Ali Saydam
HDP'nin “Merkel, parti heyetimizle bir görüşme gerçekleştirecek” açıklamasının hemen ardından hakkında arama yakalama emri bulunan Can Dündar sevincini anında dile getirmiş:
“Nihayet. 6. Ziyarette beklediğimiz görüşme gerçekleştirilecek.”
Dündar'ın bir Tweet'i daha var. Merkel'in Cumhurbaşkanı Erdoğan'a: “İfade ve basın özgürlüğüne saygı duyulmalı, endişelerimiz var.” şeklindeki ifadesi üzerine atılmış. Şöyle:
“Nihayet! 6. Ziyarette, beklediğimiz cümleler geldi.”

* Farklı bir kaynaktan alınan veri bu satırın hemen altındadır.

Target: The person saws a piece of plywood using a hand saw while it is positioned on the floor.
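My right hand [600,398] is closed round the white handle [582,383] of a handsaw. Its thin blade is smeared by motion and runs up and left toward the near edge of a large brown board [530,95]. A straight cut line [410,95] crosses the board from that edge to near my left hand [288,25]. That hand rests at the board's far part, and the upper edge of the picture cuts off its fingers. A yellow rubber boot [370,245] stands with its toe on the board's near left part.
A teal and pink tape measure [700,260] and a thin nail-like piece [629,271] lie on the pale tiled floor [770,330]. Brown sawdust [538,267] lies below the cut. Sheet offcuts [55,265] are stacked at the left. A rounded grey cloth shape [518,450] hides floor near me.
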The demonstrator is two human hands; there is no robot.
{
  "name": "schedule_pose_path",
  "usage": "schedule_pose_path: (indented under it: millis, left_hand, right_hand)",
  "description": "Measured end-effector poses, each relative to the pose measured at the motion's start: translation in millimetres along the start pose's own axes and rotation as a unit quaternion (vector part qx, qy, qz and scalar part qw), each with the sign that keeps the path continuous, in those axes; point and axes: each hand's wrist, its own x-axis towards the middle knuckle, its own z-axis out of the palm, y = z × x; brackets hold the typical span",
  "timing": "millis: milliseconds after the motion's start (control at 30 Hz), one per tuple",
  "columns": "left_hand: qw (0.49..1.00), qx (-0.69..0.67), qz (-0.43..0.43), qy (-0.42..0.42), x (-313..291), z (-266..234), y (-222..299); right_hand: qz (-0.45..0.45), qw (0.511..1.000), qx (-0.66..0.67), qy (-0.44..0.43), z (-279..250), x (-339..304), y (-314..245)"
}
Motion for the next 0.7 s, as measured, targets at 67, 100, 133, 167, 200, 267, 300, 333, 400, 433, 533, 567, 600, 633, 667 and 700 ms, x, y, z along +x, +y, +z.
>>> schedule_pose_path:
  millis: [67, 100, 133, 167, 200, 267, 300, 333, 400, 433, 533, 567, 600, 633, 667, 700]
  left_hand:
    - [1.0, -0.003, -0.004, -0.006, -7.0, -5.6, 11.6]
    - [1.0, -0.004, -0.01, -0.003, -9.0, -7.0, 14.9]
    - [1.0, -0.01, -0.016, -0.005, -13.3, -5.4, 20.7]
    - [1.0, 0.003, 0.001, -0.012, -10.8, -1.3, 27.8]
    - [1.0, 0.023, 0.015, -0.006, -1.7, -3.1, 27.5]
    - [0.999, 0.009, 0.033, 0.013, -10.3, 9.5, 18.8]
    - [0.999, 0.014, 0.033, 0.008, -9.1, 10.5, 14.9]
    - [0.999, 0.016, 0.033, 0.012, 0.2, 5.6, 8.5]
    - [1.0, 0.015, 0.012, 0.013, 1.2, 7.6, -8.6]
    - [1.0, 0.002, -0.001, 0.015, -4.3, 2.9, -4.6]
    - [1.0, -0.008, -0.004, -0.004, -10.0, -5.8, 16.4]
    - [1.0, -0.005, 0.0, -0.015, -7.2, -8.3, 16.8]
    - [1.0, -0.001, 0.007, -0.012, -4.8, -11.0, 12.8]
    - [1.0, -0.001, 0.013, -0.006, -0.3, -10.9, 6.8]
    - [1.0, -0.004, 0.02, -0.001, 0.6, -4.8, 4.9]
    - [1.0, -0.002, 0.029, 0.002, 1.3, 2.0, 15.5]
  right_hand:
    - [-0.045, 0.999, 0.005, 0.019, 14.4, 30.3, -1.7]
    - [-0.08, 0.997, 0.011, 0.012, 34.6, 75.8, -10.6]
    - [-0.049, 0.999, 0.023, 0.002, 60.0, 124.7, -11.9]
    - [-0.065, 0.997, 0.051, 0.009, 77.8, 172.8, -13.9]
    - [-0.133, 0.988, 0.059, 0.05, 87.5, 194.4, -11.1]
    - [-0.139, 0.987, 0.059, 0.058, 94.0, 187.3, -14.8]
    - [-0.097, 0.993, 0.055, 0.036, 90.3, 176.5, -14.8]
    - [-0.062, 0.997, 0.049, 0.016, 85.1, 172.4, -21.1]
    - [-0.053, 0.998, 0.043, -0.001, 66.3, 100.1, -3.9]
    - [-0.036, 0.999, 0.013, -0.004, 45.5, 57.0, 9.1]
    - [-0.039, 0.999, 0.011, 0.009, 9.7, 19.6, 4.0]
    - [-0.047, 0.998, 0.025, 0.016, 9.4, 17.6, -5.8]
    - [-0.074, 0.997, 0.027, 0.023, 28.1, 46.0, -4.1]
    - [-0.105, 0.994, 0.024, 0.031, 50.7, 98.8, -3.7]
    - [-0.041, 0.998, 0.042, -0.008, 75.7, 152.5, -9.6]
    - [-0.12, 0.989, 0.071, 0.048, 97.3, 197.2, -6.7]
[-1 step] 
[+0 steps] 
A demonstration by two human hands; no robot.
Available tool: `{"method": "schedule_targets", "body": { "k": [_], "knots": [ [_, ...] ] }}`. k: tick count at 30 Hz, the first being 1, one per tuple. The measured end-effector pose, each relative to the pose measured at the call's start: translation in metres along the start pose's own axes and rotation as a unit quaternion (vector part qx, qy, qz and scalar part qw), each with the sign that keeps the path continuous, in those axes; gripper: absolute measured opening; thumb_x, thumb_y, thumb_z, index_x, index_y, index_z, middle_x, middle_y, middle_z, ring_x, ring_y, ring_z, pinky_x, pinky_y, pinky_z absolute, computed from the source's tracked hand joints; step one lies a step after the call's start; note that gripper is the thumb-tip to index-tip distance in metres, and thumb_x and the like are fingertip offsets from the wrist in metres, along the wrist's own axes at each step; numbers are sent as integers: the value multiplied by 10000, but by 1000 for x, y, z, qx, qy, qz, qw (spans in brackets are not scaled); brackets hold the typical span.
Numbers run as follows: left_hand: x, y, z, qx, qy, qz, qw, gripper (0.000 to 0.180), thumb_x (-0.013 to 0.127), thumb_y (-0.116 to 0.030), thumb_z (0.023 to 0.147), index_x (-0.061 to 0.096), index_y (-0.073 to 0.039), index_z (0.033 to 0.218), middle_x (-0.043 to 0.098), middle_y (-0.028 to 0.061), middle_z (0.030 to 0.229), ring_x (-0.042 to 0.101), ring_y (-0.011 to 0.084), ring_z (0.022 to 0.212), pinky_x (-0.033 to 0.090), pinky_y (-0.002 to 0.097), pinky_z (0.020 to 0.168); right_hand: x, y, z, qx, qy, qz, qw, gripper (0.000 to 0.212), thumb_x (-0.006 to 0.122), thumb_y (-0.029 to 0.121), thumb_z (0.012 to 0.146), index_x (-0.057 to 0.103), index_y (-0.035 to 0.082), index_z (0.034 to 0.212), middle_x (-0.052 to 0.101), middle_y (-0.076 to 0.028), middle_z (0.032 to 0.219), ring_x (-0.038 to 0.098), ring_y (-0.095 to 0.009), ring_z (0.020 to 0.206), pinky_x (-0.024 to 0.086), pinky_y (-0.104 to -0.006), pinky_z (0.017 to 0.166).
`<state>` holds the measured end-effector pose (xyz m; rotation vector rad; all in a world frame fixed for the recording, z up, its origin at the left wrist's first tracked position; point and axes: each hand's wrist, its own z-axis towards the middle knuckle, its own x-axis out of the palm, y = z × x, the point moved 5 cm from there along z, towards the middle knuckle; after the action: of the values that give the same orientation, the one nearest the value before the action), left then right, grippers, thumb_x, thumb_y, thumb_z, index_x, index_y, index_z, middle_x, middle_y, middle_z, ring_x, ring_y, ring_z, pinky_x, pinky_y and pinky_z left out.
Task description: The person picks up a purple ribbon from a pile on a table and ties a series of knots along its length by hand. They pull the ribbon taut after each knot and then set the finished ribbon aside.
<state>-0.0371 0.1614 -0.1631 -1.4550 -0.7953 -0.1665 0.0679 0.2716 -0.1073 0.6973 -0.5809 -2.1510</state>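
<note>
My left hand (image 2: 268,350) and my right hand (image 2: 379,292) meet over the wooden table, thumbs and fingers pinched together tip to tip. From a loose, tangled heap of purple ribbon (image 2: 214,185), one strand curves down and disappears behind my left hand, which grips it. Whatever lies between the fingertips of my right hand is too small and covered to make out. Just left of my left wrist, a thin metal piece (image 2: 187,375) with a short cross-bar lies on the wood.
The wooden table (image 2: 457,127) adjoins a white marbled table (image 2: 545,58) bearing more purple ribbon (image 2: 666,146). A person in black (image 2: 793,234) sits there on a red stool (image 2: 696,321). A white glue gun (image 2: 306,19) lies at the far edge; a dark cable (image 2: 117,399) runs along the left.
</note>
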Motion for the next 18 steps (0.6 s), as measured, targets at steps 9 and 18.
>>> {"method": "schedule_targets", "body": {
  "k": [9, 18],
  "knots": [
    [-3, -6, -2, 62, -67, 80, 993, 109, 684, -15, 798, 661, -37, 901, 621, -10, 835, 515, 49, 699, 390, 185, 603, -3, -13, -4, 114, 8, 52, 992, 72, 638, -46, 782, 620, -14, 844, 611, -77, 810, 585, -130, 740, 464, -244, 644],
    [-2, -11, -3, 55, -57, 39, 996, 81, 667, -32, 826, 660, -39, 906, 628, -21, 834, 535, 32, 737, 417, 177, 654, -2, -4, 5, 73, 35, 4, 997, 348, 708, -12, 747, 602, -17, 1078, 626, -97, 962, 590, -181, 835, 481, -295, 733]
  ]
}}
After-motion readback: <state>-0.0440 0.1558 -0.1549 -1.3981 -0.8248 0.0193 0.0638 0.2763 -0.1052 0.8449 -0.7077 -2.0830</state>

Evet, bizim kendine, toplumuna yabancılaşmış, nereye hizmet ettiği gayri sahih ve de “zihnen vaftizlenmiş”, endişeli modern, müstemleke anlayışındaki bütün ecnebi Türk aydınları bunu bekliyordu zaten. Avrupa'nın ve tabii ki başta Almanya'nın Türkiye'ye müdahale edip, AK Parti iktidarına son vermesi, Batı'nın Cumhurbaşkanı Recep Tayyip Erdoğan'ın tarih sahnesinden silmesi, tek ve son umutlarıydı.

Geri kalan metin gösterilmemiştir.